Well, the first thing to note is that isn’t going to happen. The UK’s Information Commissioner’s Office (ICO), which was instrumental in helping to draft the law, has urged organizations not to believe such scaremongering. In fact, it says: “GDPR compliance will be an ongoing journey.” That means even if you have just made a start by the end of May, it will be looked upon favorably. Keep the watchwords of “accountability” and “transparency” in mind at all times, and you won’t go too far wrong. That means building an organization-wide culture which takes data protection and consumer rights seriously, training up staff, and most importantly understanding what data you hold and putting effective security controls in place to protect it.
How Safe-T Can Help
That said, the ICO has also warned that there will be “no grace period” following May 25. So, what can you do to beat those odds and kickstart your compliance journey?
The GDPR is very much a process-driven piece of legislation, which means few technologies are explicitly listed, aside from encryption.
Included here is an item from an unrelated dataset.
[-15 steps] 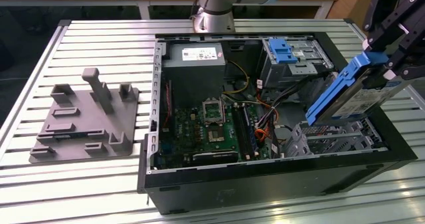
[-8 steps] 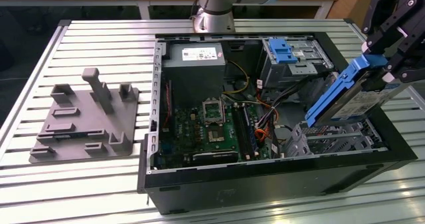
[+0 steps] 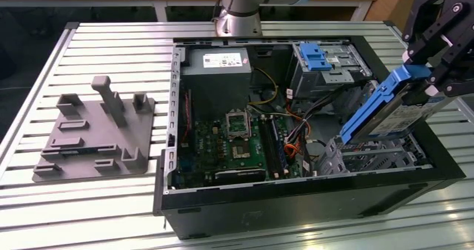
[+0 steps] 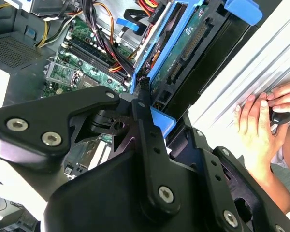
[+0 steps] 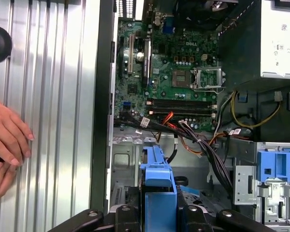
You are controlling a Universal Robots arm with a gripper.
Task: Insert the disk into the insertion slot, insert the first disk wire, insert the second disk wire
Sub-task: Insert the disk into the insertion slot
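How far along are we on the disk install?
Nothing looks finished yet. In hand: the gripper is shut on the disk, holding it tilted over the insertion slot, not seated. Left: seating the disk and both wire insertions; the disk's connector is bare in the second wrist view.

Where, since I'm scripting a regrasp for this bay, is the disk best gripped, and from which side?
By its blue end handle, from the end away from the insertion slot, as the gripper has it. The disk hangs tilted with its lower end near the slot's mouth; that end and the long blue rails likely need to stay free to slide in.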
If there were, it would be much harder to future-proof the new law. The good news is that Safe-T’s Secure File and Email Access technologies offer a solid foundation on which to build your compliance efforts.
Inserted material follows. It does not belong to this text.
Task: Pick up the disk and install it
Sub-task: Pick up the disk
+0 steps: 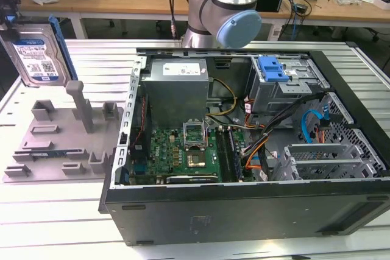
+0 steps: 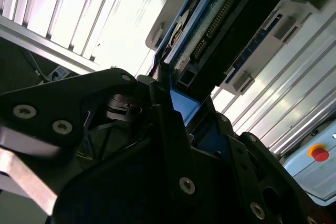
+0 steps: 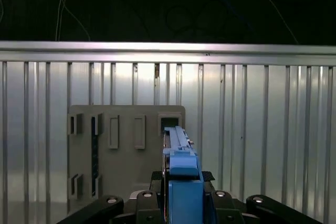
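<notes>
Over the gray tray (image 1: 56,145), the gripper (image 3: 182,178) is pinching the disk (image 1: 33,53) by its blue edge, holding it upright.

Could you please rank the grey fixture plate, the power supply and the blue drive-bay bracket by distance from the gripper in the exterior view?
The gripper, jaws shut on the disk, is at the exterior view's left.
1. Grey fixture plate, below the disk.
2. Power supply, inside the case's left end.
3. Blue drive-bay bracket, further right inside the case.

No print readable; disk (image 1: 33,53) label blue-and-white, text too small; power supply (image 1: 177,89) sticker likewise illegible.
</notes>
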Controlling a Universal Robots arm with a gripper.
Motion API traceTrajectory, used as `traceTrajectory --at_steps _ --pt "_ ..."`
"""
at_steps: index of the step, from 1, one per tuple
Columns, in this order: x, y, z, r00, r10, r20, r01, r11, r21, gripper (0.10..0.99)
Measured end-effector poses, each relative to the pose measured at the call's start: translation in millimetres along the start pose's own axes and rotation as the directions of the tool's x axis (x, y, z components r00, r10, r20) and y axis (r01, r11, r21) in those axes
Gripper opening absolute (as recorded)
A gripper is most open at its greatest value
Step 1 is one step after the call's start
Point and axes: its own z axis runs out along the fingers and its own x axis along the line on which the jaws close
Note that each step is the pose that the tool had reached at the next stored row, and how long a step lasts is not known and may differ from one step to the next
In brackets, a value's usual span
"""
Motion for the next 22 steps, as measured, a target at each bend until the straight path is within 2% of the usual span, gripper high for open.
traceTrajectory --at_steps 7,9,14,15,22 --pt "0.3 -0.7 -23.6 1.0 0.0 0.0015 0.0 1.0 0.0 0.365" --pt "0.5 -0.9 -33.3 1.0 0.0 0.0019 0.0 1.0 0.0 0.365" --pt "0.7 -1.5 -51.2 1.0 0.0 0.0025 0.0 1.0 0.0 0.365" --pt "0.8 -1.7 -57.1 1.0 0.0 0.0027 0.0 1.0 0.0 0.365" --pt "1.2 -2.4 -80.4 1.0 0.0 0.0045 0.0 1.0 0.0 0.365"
Safe-T’s Software Defined Perimeter renders data invisible to unauthorized users, thus protecting organizations from compromise associated with external attacks and internal threats. Once user and device are authenticated, only that user is granted access to the requested data. This alone will go a long way to meeting GDPR requirements around the protection of key data.
But at a more granular level, multiple features also support various GDPR stipulations:
- Encryption: Is the only technology explicitly referenced in the legislation, alongside pseudonymization. Safe-T ensures all User ID, credentials and passwords are encrypted.
- Data minimization: Is a key principle of the GDPR. If you don’t need it, don’t store it. Safe-T SMTR allows data which is no longer required to be deleted from the Exchange Server.
- Restrictions on data use: By default, only data which is necessary for each specific purpose of processing should be processed, according to the GDPR. With Safe-T, the data controller can limit access to databases and files via authentication with credentials.
- Incident response: The GDPR calls for communication of any breach to regulator and individual “without delay” in serious circumstances. Safe-T reporting and audit logs support fast action.
- Third Parties: Data can be transferred to countries outside the EU only if the controller has put in place “appropriate safeguards”. Safe-T integrates with third-party AV, DLP, digital signage and more to facilitate these controls.
To find out more on how we can help you beat the odds and accelerate compliance, take a look at our new Safe-T GDPR matrix.
Remember, the GDPR will not respond to a check-box compliance strategy. A successful approach should enable you to drive growth and competitive differentiation off the back of improved data protection and closer bonds of trust with your customers.